As Supernatural passed the halfway mark of season 8, the long promised "return to origins" from showrunner Jeremy Carver finally came to fruition. And if this week's episode, "Everbody Hates Hitler", is any sign of what's to come in the series, Sam and Dean will absolutely be battling demons until season 10, if not longer.
After a magic Nazi escapes an attack from a Golem during World War II, Rabbi Bass, now in the present, tirelessly searches for mysterious book. But when the Rabbi's old foe returns unaged and causes the Rabbi to spontaneously combust, Sam and Dean begin to investigate who (and what) could be behind all of this magic. Fortunately, the Rabbi's grandson, Aaron, along with a Golem, are already on the case. As Sam and Dean close in on the mysterious book, the Golem proves why he could either be great friend or a great enemy to the descendants of the "Man of Letters."

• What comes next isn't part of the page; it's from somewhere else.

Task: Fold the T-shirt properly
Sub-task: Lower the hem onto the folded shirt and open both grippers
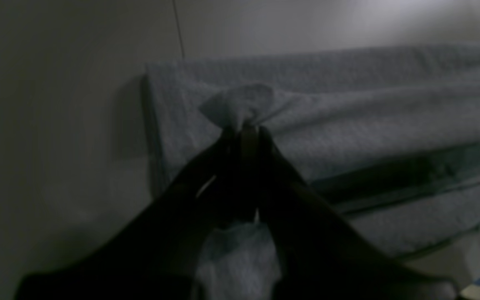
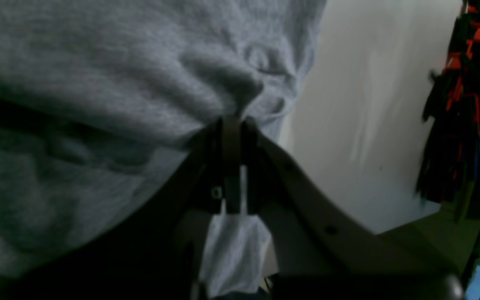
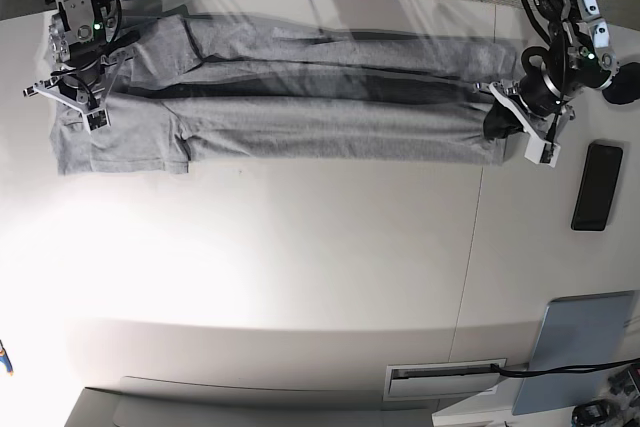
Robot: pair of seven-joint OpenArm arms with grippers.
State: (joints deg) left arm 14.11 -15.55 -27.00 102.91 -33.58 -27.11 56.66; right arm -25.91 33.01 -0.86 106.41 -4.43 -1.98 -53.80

This week's episode, written by fan-favorite Ben Edlund, helped to sell the newly laid "Man of Letters" storyline that Sam and Dean now find themselves on. Although the plot was initially introduced in last week's episode, "As Time Goes By," by Adam Glass, Supernatural's other fan-favorite writer, it was Edlund's episode that took the emotionally-charged storyline and seamlessly weaved it in to an iconic tale reminiscent of the series' best seasons. And on top of that, a new memorable character, the Golem, was introduced.
In true Spernatural fashion, where religion and mythology logically co-exist in a single narrative, the story of the Golem, a protector made out of clay, finally gets modernized. And like most updates to familiar theology on the show, "Everbody Hates Hitler" intrigues as well as informs its audience, all while introducing a new, thoroughly entertaining version of the Golem, who has since turned Jewish mother.
The actual story portrayed in this episode, a sect turned Nazi for the purpose of magical experimentation, is as compelling and enjoying as some of the series' best, where Sam and Dean, like always, are thrust in to a new environment with little knowledge of what's occurring. But as the episode continues, it's the actual theology behind what's occurring that helps to strengthen the story being told, leaving audiences wanting more of the two characters, the Golem and "Rabbi" Aaron, they never knew existed until this week. And, more importantly, the question "Where is Castiel?" never once came up.
Up until Supernatural crossed its halfway mark for Season 8, the episodes, love 'em or hate 'em, always left audiences wondering when Castiel would finally make his return. Not simply because Castiel is a fan-favorite character (which he absolutely is), but because, for the past few seasons, audiences have been trained to know that Castiel's appearance means that something is going to occur, simply because he has the power to do anything.
But in this episode, like Carver originally promised, Sam and Dean stand alone, proving that Supernatural can, in fact, return its series to its origins. While it's true, yes, that the Golem, like Castiel, is a powerful figure that can essentially best anyone it comes across, the fact that it was a newly-created character, along with Aaron, means that the writers and producers behind Supernatural have, too, received a renewed energy. Because when it comes down to it, it's more difficult to create new, memorable characters than to make sure of old ones.
Although it won't be long until Castiel finally makes his return to the series, longtime fans should rest easy in knowing that Supernatural has, for all intents and purposes, redeemed itself for its many past (seasonal) sins, helping to bring back the same entertaining, suspenseful and anticipatory elements that originally made fans fall in love with it.